Oh, where are these souls? Beloved, God is seeking them. “According to the riches of His glory by Christ Jesus.” How is it possible? It’s not thinkable that He before Whose brilliance and brightness all the blazing suns in all creation fade into darkness, that He seeks my love—something that every human being can give! I can give my heart, although it’s been defiled like the heart of Mary Magdalene. But oh, if I choose Him, He will take my heart and purify it, and He will give me His heart, and He will give me His Spirit, and He will “strengthen me with might”.

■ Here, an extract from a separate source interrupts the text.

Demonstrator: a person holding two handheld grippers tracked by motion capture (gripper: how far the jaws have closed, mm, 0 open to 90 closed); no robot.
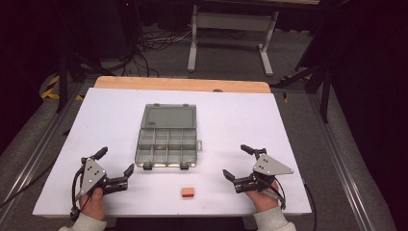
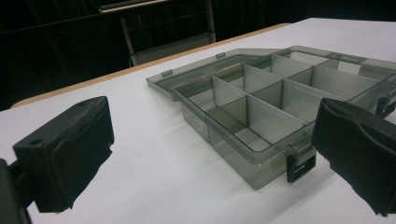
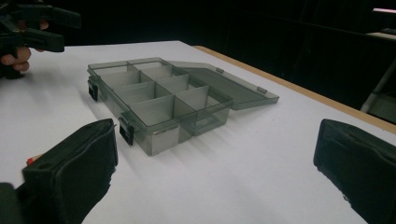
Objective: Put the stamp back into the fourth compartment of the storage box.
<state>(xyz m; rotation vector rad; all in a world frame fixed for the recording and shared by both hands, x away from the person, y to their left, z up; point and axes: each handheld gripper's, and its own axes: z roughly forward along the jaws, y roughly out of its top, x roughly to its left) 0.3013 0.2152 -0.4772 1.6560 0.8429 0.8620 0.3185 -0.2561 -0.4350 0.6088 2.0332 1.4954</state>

speaker icon There have been people here who should have been strong, and should have been ready for “D-Day.” And where were they? Picking strawberries… in a dump… licking their own sores instead of willing to lay down their lives, crucified with Christ.
Illustrations:

A story of consecration meetings constantly repeated to no effect. (from 5:37)

A minister who found spirit-filled meetings boring. “Where shall this lowly Nazarene find hearts that love Him enough to receive Him and to give themselves to Him? Where shall He find hearts if not in Pentecost, if not in a meeting like this where He persistently manifests His presence?” (from 13:44)

An early experience of spiritual power, and its relation to natural love. “A lot of that love was natural love,” even though the meetings were powerful. “I was able to able to say to the people, ‘You bring sinners, and I guarantee they’ll be saved.’ They couldn’t escape it.” (from 20:26)

An example of outwardness, even in ministers. (from 24:02)

Another example of unspiritual ministers. “They turned up their nose even at our morning worship period in the Faith Home. If they could possibly arrange an appointment with the dentist during that time, they’d do that… or floating around town.” (from 27:22)

An illustration of personal love for a king. “‘Any day, I can go into any home and lay my head into anybody’s lap and be at home.’ Where can Jesus lay His head?” (from 31:22)
References:

Adoration
by Madam Guyon (1648-1717)

I love my Lord, but with no love of mine,
For I have none to give;
I love Thee, Lord, but all the love is Thine,
For by Thy love I live.
I am as nothing, and rejoice to be
Emptied, and lost, and swallowed up in Thee.

Thou, Lord, alone, art all Thy children need,
And there is none beside;
From Thee the streams of blessedness proceed,
In Thee the bless’d abide.
Fountain of life, and all-abounding grace,
Our source, our center, and our dwelling-place.

Date: “I know that in many of us the love of Jesus Christ is purer today than it was 33 years ago.” That may place this recording around 1958.